What to do: Where a line in the listing below holds the word "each", count that line; give the total alone.

•••

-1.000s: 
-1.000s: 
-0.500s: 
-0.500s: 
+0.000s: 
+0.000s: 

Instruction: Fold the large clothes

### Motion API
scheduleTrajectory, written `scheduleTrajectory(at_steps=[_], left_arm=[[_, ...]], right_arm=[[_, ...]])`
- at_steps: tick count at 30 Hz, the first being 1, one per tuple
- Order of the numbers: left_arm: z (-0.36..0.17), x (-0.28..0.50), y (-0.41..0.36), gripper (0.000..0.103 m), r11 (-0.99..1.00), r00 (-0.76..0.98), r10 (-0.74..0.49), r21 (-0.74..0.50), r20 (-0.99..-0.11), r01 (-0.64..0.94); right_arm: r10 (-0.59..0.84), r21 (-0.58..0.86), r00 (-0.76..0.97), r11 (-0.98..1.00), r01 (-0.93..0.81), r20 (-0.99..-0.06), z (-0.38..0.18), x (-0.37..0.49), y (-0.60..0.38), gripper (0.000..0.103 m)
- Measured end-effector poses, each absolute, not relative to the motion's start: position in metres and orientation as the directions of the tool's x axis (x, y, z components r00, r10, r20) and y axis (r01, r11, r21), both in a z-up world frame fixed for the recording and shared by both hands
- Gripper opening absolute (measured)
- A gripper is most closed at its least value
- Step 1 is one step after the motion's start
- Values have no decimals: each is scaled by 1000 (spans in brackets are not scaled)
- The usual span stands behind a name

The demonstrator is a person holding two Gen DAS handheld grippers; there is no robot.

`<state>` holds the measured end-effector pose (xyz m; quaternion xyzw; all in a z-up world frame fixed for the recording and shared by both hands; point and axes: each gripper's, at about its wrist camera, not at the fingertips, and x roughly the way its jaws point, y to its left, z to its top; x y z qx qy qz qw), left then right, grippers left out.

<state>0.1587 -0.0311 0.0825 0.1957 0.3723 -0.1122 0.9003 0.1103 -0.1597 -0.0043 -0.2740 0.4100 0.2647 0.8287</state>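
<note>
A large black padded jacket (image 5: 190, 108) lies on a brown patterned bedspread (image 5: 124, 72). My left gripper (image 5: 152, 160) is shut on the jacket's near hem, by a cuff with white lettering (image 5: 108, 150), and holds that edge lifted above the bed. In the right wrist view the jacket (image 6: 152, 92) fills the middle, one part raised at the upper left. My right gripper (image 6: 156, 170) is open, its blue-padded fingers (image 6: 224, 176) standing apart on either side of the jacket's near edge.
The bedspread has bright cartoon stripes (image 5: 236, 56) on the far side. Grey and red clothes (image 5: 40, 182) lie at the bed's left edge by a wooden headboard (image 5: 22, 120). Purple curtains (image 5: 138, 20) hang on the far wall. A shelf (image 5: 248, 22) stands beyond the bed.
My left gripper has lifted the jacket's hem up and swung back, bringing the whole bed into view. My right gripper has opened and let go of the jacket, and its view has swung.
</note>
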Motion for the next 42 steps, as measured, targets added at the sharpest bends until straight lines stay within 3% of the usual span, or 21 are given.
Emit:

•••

Result for this task: 3